Instructions to follow:
Make an exact copy of all the records that follow, apart from the pictures.

+++ Input records +++

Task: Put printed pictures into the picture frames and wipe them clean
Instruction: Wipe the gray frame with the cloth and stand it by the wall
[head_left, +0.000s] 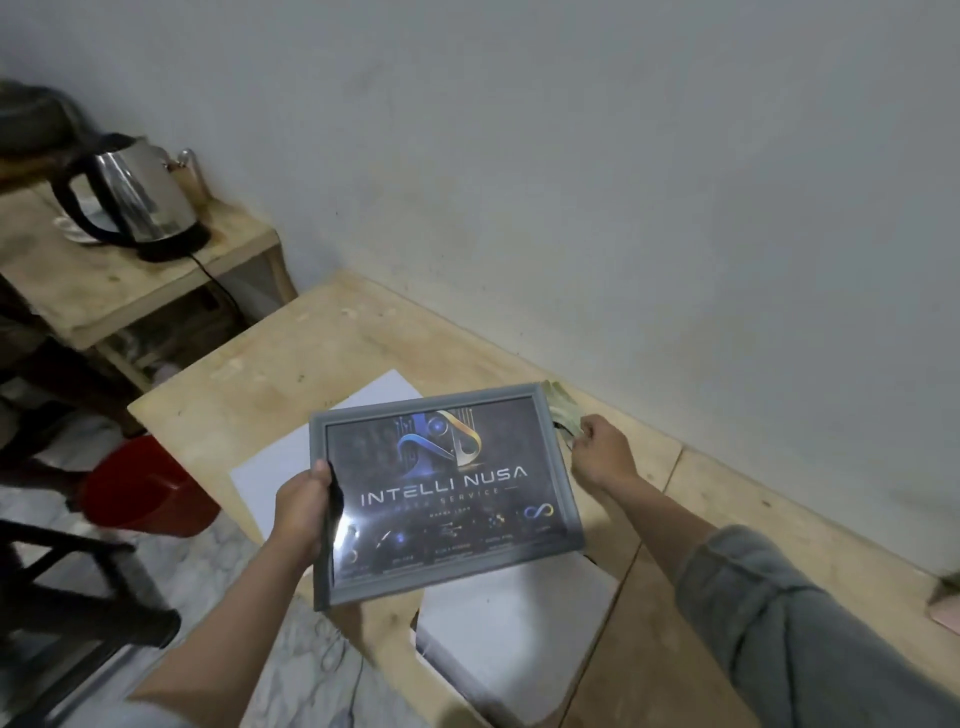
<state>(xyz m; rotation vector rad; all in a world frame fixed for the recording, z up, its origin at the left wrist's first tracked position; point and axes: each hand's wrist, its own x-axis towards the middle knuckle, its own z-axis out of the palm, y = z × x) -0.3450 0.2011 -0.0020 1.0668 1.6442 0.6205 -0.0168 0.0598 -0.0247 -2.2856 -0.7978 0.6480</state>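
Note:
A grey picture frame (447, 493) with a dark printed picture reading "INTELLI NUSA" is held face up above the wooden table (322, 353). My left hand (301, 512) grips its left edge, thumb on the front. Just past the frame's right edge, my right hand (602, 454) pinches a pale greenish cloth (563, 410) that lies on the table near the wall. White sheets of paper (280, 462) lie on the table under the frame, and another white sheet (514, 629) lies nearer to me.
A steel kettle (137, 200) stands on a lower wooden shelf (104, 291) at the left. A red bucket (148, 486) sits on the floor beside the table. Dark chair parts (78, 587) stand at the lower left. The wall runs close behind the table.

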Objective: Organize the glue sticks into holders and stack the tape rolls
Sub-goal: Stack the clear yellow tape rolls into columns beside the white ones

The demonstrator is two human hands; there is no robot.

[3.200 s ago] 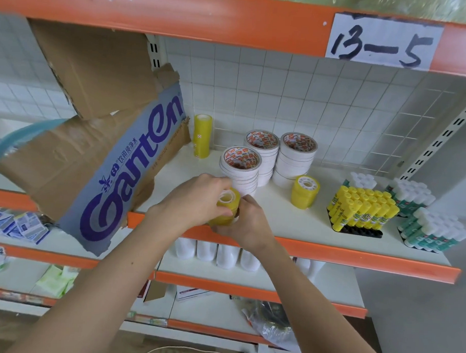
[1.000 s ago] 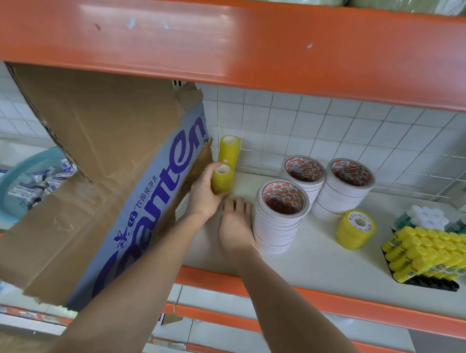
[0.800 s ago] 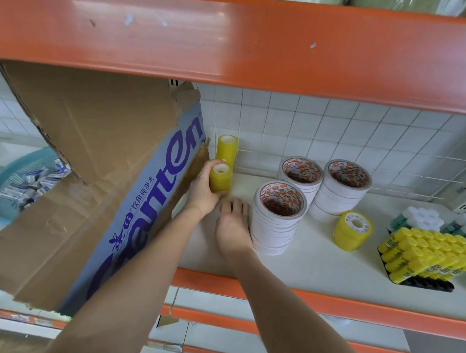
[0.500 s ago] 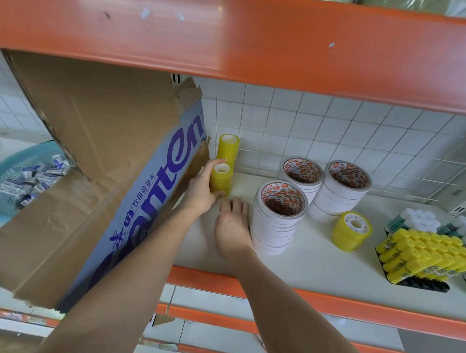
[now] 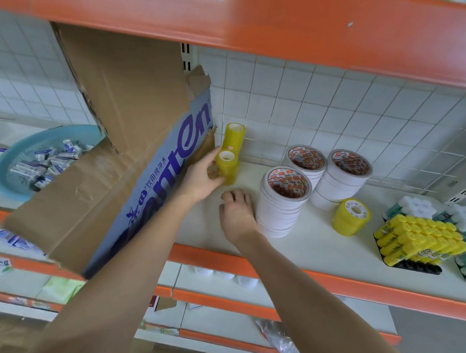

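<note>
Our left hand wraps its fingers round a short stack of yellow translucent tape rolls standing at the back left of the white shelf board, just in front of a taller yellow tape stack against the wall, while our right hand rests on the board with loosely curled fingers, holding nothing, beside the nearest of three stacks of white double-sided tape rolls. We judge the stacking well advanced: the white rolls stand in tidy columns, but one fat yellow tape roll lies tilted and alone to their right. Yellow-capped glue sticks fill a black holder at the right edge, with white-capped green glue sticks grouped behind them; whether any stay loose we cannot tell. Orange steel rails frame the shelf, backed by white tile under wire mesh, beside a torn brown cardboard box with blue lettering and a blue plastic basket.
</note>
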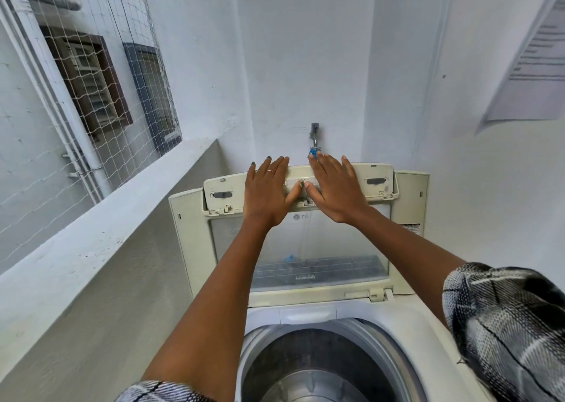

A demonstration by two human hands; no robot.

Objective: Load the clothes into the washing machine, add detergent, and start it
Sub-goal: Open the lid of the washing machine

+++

Expected answer:
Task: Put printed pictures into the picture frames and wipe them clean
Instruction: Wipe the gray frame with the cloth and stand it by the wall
[head_left, +0.000s] 
<state>(xyz m; rotation vector rad; all in a world frame fixed for the recording, z up, its origin at the left wrist's first tracked position; point and axes: each hand's wrist, its own x-axis towards the middle knuckle, its own z-axis out of the palm, y = z × x) -0.3450 0.2011 -0.0020 1.0668 1.6442 0.6205 -0.0168 0.0598 -0.0247 -2.2856 -0.7978 0.6480</state>
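Note:
A grey picture frame (447, 493) with a dark printed picture reading "INTELLI NUSA" is held face up above the wooden table (322, 353). My left hand (301, 512) grips its left edge, thumb on the front. Just past the frame's right edge, my right hand (602, 454) pinches a pale greenish cloth (563, 410) that lies on the table near the wall. White sheets of paper (280, 462) lie on the table under the frame, and another white sheet (514, 629) lies nearer to me.
A steel kettle (137, 200) stands on a lower wooden shelf (104, 291) at the left. A red bucket (148, 486) sits on the floor beside the table. Dark chair parts (78, 587) stand at the lower left. The wall runs close behind the table.
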
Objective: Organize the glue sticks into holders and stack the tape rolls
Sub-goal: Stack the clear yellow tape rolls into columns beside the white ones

The demonstrator is two human hands; there is no robot.

[3.200 s ago] 
[1.000 s ago] 
[0.800 s ago] 
[0.500 s ago] 
[now] 

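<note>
Our left hand wraps its fingers round a short stack of yellow translucent tape rolls standing at the back left of the white shelf board, just in front of a taller yellow tape stack against the wall, while our right hand rests on the board with loosely curled fingers, holding nothing, beside the nearest of three stacks of white double-sided tape rolls. We judge the stacking well advanced: the white rolls stand in tidy columns, but one fat yellow tape roll lies tilted and alone to their right. Yellow-capped glue sticks fill a black holder at the right edge, with white-capped green glue sticks grouped behind them; whether any stay loose we cannot tell. Orange steel rails frame the shelf, backed by white tile under wire mesh, beside a torn brown cardboard box with blue lettering and a blue plastic basket.
</note>
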
A demonstration by two human hands; no robot.

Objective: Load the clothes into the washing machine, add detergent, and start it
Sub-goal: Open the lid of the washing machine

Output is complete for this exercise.